Corazón deportivo para el nuevo Ford Focus ST

Llega al mercado con un gasolina de 280 CV, y un diésel de 190

Niza (Francia)Actualizado:

Ford siempre ha contado en su catálogo con versiones deportivas de uno de sus modelos más populares, el Focus. Claros ejemplos son sus precursores, como el Cortina Lotus MK1 de 1963, o el Escort México de 1970.

La última generación del modelo, que para muchos es la más equilibrada, no podía ser una excepción. Por eso Ford ha presentado en Niza, en un recorrido por alguno de los tramos más espectaculares del Rally de Monte Carlo, su nuevo Focus ST. El vehículo ya está disponible en versión de cinco puertas con motores de gasolina EcoBoost 2.3 litros y 280 CV y diésel EcoBlue 2.0 litros de 190 CV con transmisiones manuales de seis velocidades.

Para la presentación internacional del modelo tan solo hemos podido probar la versión de cinco puertas y motor de gasolina, con un preciso y rápido cambio manual de 6 velocidades.

Un vehículo en el que los ingenieros de Ford han trabajado intensamente, no solo para conseguir los 280 CV de potencia, con una aceleración de 0 a 100 en 5,7 segundos, sino que se han tocado otros elementos importantes del vehículo gracias a lo cual el Focus ST se puede transformar desde un vehículo familiar a una "bestia" del asfalto.

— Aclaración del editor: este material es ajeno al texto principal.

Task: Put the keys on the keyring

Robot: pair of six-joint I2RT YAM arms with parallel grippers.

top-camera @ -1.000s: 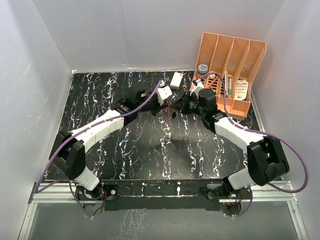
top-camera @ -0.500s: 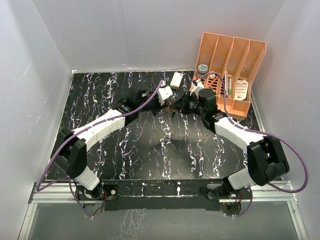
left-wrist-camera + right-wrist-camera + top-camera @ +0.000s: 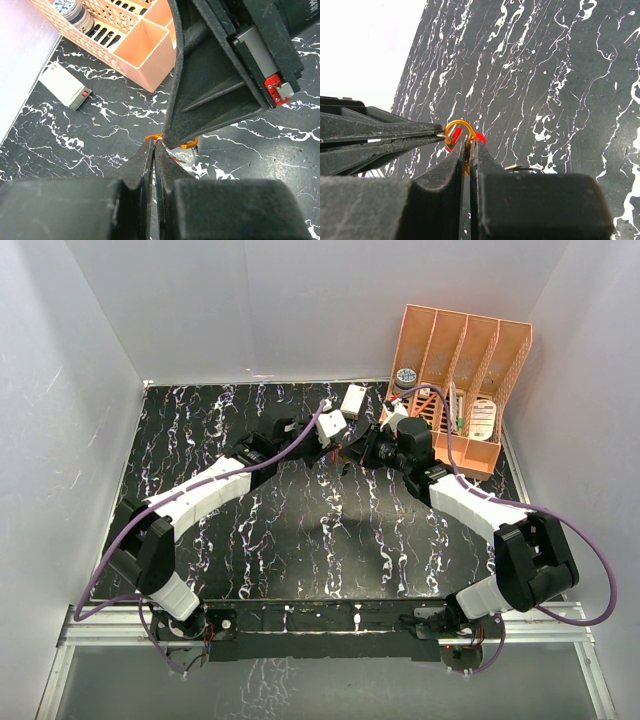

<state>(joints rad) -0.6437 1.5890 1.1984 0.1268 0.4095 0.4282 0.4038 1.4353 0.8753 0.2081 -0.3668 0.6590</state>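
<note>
My two grippers meet above the table's far middle, the left gripper (image 3: 334,445) just left of the right gripper (image 3: 356,450). In the right wrist view the right gripper (image 3: 468,142) is shut on the lower side of the orange-gold keyring (image 3: 461,123). The left gripper's fingers (image 3: 380,132) come in from the left, shut, with a thin metal tip at the ring. A key's red head (image 3: 454,135) shows through the loop. In the left wrist view the left gripper (image 3: 154,142) is shut, with a sliver of red (image 3: 173,161) beside its fingers. The keyring (image 3: 190,145) peeks out under the right finger (image 3: 215,85).
A large orange slotted file rack (image 3: 465,370) stands at the far right and holds a round tin (image 3: 405,377). A white rectangular box (image 3: 353,400) lies just left of the rack and also shows in the left wrist view (image 3: 65,87). White walls enclose the black marbled table (image 3: 250,540).
My left gripper has edged a little farther and to the right, closing in on the right gripper. The right arm has stayed put.
</note>
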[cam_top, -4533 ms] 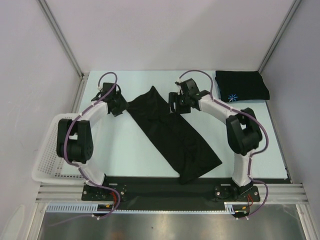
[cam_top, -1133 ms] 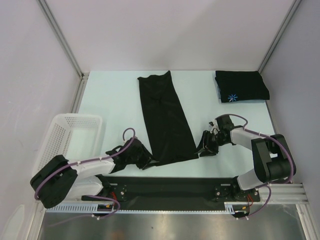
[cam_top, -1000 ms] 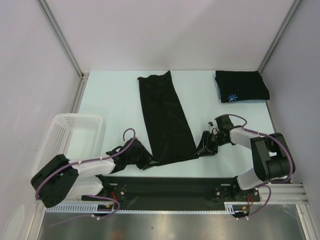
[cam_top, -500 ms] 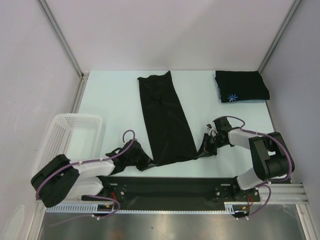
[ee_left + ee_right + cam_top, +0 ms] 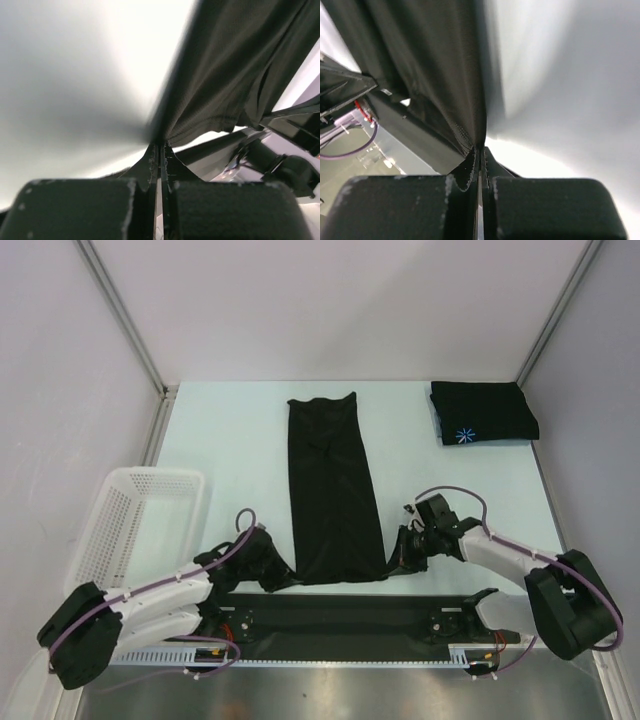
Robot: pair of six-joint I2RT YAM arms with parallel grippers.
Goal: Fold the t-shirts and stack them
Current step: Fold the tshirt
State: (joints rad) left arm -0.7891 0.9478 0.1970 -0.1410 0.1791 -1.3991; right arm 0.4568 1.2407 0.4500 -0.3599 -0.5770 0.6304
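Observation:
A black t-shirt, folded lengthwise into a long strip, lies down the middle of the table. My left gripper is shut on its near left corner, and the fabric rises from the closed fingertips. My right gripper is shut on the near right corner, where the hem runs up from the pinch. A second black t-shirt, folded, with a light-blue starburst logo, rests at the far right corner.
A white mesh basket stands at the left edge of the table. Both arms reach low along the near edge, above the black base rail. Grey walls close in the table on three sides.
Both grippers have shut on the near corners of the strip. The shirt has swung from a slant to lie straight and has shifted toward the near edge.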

Frenos y suspensión son dos de los elementos en los que más se ha trabajado aparte del propio motor, que con un turbocompresor de doble entrada logra un par máximo de 420 Nm. Dispone además de un innovador sistema anti-lag que permite una rápida entrega de impulso. La capacidad flat-shift para la caja de cambios manual de seis velocidades y el control de arranque también ayudan a optimizar el rendimiento de arranque.

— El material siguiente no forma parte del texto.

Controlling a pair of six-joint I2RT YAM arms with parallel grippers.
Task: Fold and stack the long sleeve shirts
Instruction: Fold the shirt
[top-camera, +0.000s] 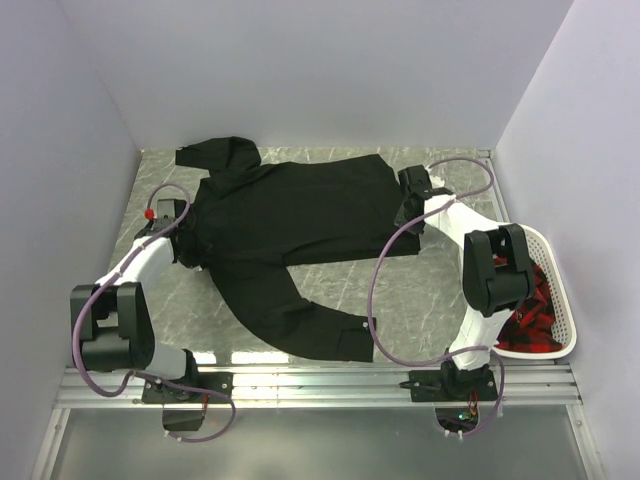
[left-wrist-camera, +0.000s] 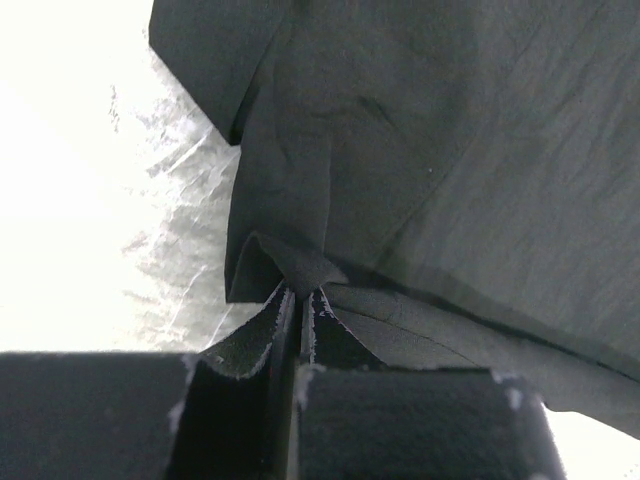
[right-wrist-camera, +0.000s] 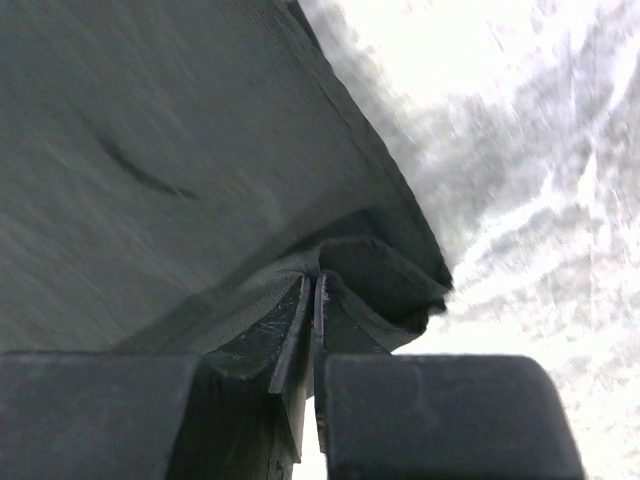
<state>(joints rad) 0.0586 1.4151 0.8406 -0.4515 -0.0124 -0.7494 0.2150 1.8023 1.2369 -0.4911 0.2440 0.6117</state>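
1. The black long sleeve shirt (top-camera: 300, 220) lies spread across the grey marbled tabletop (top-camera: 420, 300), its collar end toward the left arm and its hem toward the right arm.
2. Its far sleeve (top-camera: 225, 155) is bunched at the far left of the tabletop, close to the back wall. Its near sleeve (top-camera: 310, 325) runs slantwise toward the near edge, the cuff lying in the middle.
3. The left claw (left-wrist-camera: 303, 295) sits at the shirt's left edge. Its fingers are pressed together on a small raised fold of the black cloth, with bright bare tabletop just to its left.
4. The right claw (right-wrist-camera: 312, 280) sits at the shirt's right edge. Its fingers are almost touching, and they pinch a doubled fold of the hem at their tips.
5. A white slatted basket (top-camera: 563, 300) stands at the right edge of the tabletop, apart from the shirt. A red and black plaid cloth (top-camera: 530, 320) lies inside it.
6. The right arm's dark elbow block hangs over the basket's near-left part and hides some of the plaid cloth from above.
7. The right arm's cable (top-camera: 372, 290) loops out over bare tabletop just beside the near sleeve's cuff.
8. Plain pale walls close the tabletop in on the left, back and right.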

La velocidad en línea recta del nuevo Focus ST se ve igualada por su capacidad para tomar curvas, optimizada usando el primer diferencial electrónico de deslizamiento limitado de Ford para un modelo de tracción delantera. Equipado en las transmisiones manuales de seis y siete velocidades para los modelos EcoBoost de 2.3 litros, el sistema utiliza embragues activados hidráulicamente para redistribuir hasta el 100 por ciento del par disponible a la rueda con más tracción y así evitar que patinen. El resultado es una mayor agilidad y una reducción significativa del subviraje durante la aceleración en las curvas y fuera de ellas.

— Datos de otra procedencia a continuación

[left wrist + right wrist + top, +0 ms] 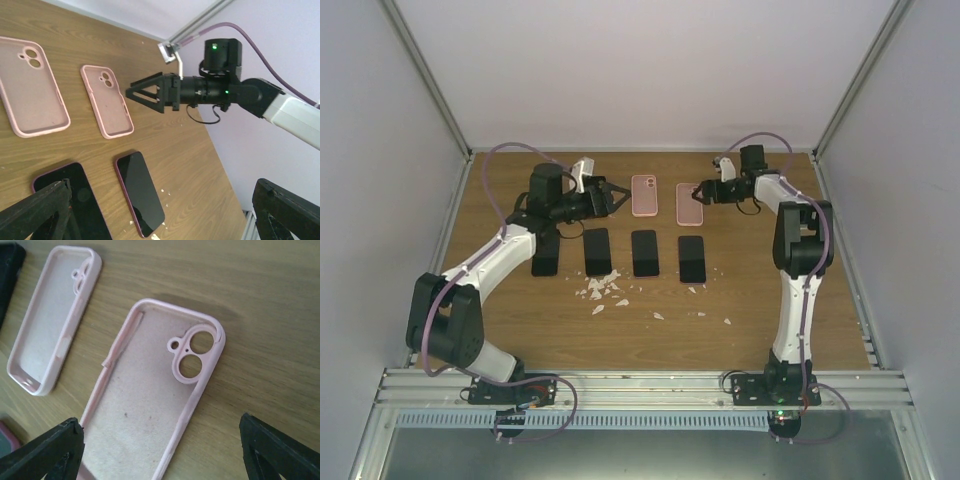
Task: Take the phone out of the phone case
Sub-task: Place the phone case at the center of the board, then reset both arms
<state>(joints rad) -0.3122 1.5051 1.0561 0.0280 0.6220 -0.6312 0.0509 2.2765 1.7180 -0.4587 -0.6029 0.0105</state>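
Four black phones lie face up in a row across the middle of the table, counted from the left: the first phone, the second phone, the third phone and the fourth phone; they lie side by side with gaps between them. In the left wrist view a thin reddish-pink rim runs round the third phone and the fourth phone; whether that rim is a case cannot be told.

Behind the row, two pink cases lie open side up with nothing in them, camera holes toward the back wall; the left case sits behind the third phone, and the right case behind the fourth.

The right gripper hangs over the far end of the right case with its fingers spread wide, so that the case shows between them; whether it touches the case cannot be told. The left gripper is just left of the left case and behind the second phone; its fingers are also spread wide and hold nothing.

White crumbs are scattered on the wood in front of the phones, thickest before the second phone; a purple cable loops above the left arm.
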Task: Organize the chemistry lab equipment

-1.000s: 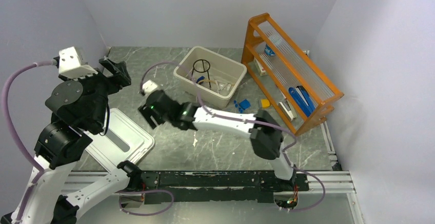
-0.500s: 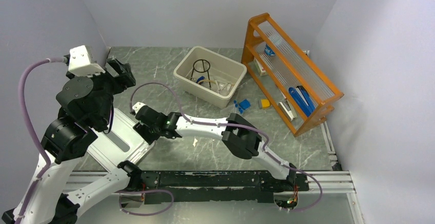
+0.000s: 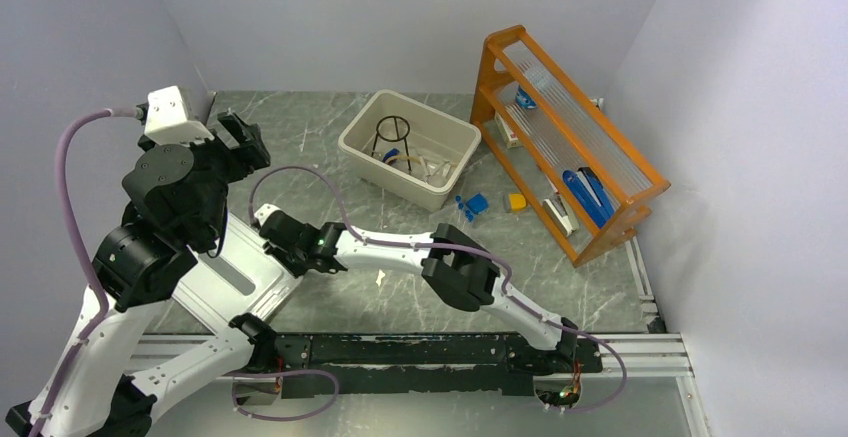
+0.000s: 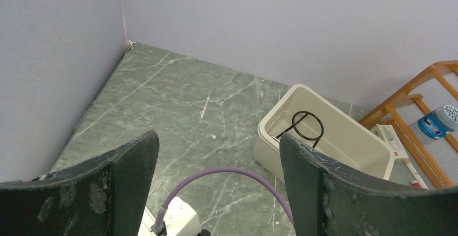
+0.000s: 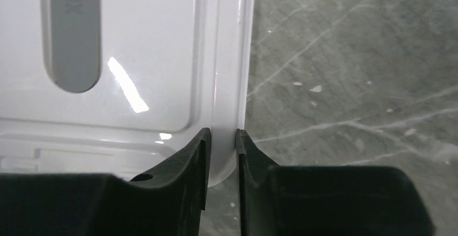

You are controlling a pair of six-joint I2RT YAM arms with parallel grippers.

El Focus ST nos permite seleccionar, a través de un botón situado en el volante, varios tipos de conducción: para superficies deslizantes, "eco" para ahorro de combustible, "confort" para una conducción estándar, "sport" para conducción más deportiva, y una última posibilidad para los que quieran más diversión al volante, aunque solo recomendable para pistas cerradas a la circulación, y denominada "pista-track".

Para cada duna de estas configuraciones Ford utiliza la tecnología de Control de Amortiguación Continuo que monitoriza la suspensión, el chasis, la dirección y la activación de los frenos cada 2 milisegundos para ajustar las respuestas de cada uno de estos parámetros y ofrecer así una mayor calidad de conducción en cada una de las situaciones.

El Focus ST también ofrece una mayor potencia de frenado que la generación anterior del Focus RS, con discos delanteros de 330 mm y pinzas delanteras que cuentan con dos pistones de 44 mm de diámetro cada una.

En cuanto al modelo diésel, equipa un motor de 2.0 litros Eco Blue de 190 CV, con una aceleración de 0 a 100 km/h en 7,7 segundos. En este caso el vehículo tan solo puede llevar el cambio manual de seis velocidades, ya que el automático de siete se reserva para el motor de gasolina.

El nuevo Ford Focus ST ya está a la venta desde 35.150 euros.